The output should be:

COUNT - Counting solutions for 3 variables...
COUNT - Estimated number of solutions: 0.00
COUNT - No solutions expected, exiting

Restrictions

While you are encouraged to reference these for your own testing and understanding, your submitted code may not use the following Qiskit libraries:

Otherwise, you may use anything in the Qiskit SDK and the numpy, math, random, and unittest packages.

Testing

You must provide a set of test functions written in tests_p2_oracle.py and tests_p2_algorithms.py to the autograder. tests_p2_oracle.py should contain unit tests for each method in oracle.py and tests_p2_algorithms.py should contain unit tests for each method in counter.py and grover.py. You must use the Unittest model discussed in lab. Your tests will be graded on whether they cause assertion failures when run on buggy solutions, but do not cause assertion failures on correct implementations.

You are limited to 50 test functions per file, and each test case must run in 20 seconds. This is far more than needed to expose the instructor bugs. Make sure to prepend your test class names with “Test” and test method names with test_ to be handled properly by the unittest framework.

Submission and Grading

Submit oracle.py, grover.py, counter.py, driver.py, tests_p2_oracle.py, and tests_p2_algorithms.py to the autograder using the direct link at the top of this page.

Because this project is larger in scope than P1, there are 2 checkpoints worth a moderate amount of your overall grade to let you know if you are on track to finish:

We will grade your code on functional correctness. As a reminder, you may not share any part of your solution with others. This includes both code and test cases. You are however encouraged to discuss the projects in a way that does not involve sharing code. You will get feedback on your total score, but you will not have access to what the private test cases are checking for.

Efficiency is not graded, but your code must complete in a reasonable amount of time. Note that for general quantum circuits, simulation takes an exponential amount of time. We will only grade your code on CNFs with up to 4 variables and 4 clauses, and you should not submit test cases larger than this to the autograder or it may time out.

Due to rounding, your unitary matrices and state vector calculations may slightly deviate from the correct answer. We will check that every value calculated is within .00001.

Your driver is the only design file that should add measurements to your circuits. The private tests will assume that you do not already have measurements on the circuits produced by oracle.py, grover.py, and counter.py. The private tests will fail if you already have measurements added or classical bits in your circuit. Accordingly, your test functions should add measurements when necessary.
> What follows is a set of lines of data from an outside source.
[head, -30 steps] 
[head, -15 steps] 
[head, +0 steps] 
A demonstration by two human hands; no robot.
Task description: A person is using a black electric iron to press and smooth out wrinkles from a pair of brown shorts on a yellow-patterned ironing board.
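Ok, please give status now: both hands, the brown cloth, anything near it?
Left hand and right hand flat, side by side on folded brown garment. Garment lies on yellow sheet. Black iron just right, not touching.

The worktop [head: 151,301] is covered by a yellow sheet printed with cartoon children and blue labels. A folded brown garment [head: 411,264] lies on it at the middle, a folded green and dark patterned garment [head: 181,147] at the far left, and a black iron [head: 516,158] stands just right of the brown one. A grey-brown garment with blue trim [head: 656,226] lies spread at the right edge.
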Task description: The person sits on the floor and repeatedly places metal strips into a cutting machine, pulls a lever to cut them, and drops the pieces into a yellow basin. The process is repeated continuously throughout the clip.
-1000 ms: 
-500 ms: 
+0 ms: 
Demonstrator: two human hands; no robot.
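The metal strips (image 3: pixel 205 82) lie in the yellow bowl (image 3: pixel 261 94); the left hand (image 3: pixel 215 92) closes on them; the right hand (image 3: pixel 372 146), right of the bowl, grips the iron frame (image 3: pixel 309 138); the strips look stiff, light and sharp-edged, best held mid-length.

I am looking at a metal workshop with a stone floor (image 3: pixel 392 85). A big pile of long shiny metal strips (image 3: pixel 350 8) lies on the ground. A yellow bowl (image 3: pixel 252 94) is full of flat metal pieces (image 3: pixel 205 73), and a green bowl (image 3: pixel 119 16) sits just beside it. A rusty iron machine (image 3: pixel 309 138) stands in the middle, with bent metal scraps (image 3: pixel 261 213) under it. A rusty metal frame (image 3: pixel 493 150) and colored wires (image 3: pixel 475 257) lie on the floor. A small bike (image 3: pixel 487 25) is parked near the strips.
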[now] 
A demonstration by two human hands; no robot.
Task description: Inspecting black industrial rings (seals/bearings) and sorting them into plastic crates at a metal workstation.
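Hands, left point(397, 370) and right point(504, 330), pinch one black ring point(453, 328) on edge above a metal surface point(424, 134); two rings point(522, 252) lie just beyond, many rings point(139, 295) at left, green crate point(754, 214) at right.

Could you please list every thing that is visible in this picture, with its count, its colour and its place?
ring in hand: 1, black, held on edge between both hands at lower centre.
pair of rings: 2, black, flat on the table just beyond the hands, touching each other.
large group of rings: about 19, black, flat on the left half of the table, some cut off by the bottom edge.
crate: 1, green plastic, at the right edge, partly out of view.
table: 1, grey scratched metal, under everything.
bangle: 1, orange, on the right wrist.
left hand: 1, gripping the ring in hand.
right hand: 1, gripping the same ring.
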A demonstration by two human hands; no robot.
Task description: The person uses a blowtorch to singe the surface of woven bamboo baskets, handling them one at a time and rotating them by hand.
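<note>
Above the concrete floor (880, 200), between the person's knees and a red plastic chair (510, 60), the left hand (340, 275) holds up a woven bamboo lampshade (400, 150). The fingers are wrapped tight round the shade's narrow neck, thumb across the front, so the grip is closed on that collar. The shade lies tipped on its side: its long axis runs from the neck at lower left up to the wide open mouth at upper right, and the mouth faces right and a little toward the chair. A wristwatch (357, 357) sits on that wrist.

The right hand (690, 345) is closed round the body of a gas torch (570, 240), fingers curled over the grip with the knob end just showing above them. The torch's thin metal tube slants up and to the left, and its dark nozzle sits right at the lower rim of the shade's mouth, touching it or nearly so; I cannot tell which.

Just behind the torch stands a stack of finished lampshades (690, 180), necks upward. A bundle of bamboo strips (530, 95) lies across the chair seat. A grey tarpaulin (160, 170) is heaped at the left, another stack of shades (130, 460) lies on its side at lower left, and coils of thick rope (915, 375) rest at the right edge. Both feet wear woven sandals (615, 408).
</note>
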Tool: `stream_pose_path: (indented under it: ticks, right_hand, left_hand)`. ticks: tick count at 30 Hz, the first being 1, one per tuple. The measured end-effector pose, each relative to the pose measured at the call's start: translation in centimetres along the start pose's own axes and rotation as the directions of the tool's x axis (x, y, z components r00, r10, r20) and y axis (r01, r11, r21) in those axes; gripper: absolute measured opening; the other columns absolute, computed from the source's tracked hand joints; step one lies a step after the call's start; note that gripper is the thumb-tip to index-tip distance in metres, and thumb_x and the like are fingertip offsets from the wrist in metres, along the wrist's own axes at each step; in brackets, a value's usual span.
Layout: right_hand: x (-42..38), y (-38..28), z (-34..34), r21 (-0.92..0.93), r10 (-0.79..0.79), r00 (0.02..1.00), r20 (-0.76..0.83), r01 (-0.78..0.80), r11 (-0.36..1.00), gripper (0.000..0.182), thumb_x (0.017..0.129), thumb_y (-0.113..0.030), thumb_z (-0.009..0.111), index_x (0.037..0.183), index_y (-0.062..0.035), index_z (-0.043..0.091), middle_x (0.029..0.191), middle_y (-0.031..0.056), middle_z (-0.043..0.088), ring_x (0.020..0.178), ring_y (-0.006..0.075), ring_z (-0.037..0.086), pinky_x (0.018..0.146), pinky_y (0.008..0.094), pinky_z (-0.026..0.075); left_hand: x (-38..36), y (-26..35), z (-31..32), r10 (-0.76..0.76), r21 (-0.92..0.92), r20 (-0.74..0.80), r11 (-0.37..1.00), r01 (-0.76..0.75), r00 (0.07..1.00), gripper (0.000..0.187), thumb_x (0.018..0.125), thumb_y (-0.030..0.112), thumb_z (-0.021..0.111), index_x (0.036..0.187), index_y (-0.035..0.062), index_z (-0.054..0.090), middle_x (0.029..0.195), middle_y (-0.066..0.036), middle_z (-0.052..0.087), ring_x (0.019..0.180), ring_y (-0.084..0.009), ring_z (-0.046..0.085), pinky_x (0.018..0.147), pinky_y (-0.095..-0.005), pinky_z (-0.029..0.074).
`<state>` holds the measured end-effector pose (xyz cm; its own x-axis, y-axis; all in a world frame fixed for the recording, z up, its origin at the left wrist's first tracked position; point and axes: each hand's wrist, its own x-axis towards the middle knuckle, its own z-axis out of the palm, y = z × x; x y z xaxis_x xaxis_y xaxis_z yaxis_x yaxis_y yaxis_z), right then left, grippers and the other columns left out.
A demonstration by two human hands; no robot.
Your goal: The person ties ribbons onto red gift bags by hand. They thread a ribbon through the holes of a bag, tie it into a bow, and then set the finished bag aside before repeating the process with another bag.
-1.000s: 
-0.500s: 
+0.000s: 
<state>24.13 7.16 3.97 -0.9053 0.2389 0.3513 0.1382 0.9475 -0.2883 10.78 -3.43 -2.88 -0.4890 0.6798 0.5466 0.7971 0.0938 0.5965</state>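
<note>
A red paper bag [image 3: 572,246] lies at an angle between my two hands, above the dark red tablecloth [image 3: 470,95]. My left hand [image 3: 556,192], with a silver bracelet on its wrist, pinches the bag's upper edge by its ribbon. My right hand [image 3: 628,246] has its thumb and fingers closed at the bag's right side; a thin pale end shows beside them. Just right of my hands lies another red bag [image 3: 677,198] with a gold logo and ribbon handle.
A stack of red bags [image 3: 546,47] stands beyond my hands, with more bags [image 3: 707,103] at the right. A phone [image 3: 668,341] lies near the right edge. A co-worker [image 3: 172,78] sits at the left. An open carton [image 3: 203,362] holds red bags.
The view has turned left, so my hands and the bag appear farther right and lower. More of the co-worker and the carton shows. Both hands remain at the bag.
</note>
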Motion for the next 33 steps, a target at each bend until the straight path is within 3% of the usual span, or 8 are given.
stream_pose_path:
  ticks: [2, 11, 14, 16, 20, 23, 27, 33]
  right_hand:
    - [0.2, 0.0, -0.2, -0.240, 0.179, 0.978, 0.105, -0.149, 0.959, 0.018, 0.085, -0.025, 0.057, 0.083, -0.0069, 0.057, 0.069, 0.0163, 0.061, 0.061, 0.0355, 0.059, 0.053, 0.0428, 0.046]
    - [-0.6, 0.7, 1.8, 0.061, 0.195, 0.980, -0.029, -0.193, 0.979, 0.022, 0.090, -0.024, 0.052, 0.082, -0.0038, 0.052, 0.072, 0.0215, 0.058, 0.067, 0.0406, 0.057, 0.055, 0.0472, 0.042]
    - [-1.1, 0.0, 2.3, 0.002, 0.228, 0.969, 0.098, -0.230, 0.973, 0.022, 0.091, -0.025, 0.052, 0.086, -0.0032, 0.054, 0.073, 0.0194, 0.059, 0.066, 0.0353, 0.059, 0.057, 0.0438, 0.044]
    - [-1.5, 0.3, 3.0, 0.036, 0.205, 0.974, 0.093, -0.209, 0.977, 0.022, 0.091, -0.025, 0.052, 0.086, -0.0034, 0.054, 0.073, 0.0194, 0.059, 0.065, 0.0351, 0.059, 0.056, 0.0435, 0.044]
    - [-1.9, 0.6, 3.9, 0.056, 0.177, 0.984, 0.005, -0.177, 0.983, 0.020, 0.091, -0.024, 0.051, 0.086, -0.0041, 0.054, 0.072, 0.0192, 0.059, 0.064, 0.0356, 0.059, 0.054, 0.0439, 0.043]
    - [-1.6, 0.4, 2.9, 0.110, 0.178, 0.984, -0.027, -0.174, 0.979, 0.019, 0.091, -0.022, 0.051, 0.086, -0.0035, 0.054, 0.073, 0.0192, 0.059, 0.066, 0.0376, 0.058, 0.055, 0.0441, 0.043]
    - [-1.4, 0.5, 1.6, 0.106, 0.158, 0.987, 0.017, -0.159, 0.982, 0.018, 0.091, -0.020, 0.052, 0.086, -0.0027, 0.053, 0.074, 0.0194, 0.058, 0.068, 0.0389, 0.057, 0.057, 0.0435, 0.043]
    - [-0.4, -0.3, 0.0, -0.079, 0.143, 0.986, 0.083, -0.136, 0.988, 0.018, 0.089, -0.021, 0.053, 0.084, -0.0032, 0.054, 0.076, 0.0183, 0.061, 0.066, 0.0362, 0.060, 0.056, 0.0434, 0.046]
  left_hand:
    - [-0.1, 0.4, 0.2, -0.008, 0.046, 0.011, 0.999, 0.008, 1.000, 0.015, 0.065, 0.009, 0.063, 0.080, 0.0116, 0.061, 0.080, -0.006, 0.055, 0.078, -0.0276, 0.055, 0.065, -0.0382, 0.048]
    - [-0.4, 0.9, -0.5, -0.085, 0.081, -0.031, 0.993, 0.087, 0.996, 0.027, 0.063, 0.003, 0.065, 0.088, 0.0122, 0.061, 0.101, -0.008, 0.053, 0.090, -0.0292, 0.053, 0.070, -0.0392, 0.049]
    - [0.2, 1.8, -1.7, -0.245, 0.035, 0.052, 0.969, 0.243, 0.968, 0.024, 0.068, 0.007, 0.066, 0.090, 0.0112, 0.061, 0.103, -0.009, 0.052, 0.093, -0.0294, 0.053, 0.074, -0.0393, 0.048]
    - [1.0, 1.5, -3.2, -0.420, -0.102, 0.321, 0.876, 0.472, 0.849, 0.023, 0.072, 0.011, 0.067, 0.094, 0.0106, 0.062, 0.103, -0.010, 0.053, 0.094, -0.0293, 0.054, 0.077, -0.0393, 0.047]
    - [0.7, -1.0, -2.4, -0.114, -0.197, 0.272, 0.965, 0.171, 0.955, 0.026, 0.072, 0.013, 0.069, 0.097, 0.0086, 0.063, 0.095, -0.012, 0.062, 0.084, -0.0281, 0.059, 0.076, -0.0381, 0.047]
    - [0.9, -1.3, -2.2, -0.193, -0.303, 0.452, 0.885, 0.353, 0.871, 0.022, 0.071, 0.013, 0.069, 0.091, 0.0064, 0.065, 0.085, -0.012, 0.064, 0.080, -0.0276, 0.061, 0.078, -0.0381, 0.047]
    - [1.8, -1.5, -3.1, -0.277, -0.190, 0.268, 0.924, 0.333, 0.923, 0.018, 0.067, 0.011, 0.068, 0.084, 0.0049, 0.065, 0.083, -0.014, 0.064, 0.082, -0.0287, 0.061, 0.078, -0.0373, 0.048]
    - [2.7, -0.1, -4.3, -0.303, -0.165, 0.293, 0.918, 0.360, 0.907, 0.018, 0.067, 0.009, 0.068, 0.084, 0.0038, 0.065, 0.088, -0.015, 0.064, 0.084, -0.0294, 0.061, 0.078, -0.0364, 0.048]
In addition to checking simulated output, we will also test your code by checking the unitary matrices corresponding to your circuits1. You should therefore ensure that any phases match the documentation and that you properly uncompute when necessary.

  1. Note that because the spec offers some ambiguity in how you implement your functions, we will only check sub-matrices corresponding to bits that are actually measured. We will also give credit for any matrix that is within a global phase of the expected output.